From the Inside Flap
Mixing the lyrical with the colloquial, the tender with the tough, Ana Castillo has a deserved reputation as one of the country’s most powerful and entrancing novelists, but she began her literary career as a poet of uncompromising commitment and passion. My Father Was a Toltec is the sassy and street-wise collection of poems that established and secured Castillo's place in the popular canon. It is included here in its entirety along with the best of her early poems.

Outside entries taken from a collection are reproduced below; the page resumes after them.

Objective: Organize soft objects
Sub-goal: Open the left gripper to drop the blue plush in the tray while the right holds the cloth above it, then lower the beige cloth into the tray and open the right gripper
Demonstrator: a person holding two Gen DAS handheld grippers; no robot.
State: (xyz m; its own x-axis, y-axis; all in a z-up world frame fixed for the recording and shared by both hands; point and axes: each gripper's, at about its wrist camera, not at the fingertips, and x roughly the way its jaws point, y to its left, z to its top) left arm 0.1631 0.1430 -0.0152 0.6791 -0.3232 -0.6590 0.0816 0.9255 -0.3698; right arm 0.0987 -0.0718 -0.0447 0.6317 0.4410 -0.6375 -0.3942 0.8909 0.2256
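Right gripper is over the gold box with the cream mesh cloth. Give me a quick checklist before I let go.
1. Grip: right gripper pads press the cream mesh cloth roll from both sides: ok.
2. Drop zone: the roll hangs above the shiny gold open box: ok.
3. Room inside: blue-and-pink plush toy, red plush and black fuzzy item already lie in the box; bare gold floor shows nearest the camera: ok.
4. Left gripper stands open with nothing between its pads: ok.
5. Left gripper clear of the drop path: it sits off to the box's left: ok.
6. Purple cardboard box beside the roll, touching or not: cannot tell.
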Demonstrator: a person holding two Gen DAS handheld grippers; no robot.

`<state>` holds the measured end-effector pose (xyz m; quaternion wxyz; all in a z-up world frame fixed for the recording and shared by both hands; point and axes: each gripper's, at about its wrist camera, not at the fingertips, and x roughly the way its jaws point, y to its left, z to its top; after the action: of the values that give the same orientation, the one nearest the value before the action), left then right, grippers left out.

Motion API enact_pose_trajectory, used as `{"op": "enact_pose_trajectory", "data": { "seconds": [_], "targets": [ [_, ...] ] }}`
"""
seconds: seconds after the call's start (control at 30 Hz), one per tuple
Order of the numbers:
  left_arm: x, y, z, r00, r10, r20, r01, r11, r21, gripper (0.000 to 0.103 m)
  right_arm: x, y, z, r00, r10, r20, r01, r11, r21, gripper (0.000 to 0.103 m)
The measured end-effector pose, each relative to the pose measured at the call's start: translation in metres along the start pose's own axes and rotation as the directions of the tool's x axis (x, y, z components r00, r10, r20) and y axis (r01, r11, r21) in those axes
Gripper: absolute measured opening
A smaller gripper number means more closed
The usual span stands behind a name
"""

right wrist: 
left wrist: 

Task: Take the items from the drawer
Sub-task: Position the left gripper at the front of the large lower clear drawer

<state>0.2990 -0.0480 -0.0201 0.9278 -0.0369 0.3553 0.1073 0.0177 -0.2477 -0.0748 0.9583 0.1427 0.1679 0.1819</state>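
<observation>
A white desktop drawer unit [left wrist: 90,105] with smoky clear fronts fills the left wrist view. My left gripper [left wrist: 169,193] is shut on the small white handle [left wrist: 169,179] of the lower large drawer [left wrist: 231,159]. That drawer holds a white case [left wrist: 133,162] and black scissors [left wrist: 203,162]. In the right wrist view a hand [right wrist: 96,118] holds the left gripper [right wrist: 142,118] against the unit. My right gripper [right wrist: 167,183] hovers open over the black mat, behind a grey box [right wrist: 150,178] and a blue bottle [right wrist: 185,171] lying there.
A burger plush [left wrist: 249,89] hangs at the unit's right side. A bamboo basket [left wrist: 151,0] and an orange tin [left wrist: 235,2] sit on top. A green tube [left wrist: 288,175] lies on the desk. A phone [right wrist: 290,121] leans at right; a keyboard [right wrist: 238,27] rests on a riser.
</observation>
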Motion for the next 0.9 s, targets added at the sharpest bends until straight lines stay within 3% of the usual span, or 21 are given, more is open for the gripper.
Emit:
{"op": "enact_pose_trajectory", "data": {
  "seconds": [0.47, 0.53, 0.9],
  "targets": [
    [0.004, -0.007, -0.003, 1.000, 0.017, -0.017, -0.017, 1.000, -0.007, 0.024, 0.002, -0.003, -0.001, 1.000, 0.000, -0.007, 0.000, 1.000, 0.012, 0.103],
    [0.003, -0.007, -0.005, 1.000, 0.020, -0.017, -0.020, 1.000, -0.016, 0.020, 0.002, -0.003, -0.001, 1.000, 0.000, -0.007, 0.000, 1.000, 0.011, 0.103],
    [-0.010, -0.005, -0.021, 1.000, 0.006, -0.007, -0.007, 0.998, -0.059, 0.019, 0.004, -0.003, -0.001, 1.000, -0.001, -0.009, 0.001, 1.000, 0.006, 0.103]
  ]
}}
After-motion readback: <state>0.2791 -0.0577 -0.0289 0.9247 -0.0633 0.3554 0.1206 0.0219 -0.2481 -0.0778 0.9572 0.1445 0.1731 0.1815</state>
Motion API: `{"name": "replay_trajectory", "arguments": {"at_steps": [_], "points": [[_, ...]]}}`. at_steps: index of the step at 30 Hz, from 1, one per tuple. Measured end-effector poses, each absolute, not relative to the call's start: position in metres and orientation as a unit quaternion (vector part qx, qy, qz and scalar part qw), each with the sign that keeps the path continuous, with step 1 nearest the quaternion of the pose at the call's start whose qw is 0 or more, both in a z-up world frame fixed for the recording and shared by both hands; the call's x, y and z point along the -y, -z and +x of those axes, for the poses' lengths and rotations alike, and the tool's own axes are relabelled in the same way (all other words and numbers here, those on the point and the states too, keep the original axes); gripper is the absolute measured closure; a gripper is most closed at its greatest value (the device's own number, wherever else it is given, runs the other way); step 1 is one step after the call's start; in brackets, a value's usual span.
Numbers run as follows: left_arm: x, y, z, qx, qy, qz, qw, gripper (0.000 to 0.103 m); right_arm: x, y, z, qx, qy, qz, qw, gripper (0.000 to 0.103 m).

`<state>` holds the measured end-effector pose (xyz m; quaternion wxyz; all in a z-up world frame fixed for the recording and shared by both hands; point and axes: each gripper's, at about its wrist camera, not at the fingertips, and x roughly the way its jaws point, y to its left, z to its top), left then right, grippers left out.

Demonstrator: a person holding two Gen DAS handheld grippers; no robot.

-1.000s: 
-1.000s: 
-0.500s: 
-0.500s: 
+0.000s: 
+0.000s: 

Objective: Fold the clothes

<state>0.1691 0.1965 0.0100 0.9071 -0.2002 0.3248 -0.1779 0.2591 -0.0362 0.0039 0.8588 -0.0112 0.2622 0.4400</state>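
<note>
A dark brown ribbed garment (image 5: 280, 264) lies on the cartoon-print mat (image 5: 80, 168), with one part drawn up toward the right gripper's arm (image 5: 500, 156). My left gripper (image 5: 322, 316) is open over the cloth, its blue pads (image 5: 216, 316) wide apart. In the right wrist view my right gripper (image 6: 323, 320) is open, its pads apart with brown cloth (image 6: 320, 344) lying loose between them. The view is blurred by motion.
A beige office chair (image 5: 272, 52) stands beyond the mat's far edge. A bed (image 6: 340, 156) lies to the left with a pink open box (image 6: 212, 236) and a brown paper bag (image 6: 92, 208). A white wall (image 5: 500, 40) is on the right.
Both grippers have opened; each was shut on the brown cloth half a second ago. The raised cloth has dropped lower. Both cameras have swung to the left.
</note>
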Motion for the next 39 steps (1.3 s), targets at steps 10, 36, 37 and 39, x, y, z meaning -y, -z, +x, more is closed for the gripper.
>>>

Ana Castillo’s poetry speaks—in English and Spanish—to every reader who has felt the pangs of exile, the uninterrupted joy of love, and the deep despair of love lost.

About the Author
Ana Castillo is the author of the novels Peel My Love Like an Onion, So Far from God, The Mixquiahuala Letters, and Sapogonia. She has written a story collection, Loverboys; the critical study Massacre of the Dreamers; the poetry collection I Ask the Impossible; and the children’s book My Daughter, My Son, the Eagle, the Dove. She is the editor of the anthology Goddess of the Americas: Writings on the Virgin of Guadalupe, available from Vintage Español (La diosa de las Américas). Castillo has been the recipient of numerous awards, including the American Book Award, a Carl Sandburg Award, a Mountains and Plains Booksellers Award, and two fellowships from the National Endowment for the Arts. She lives in Chicago. Find out more about Castillo at her homepage: www.anacastillo.com.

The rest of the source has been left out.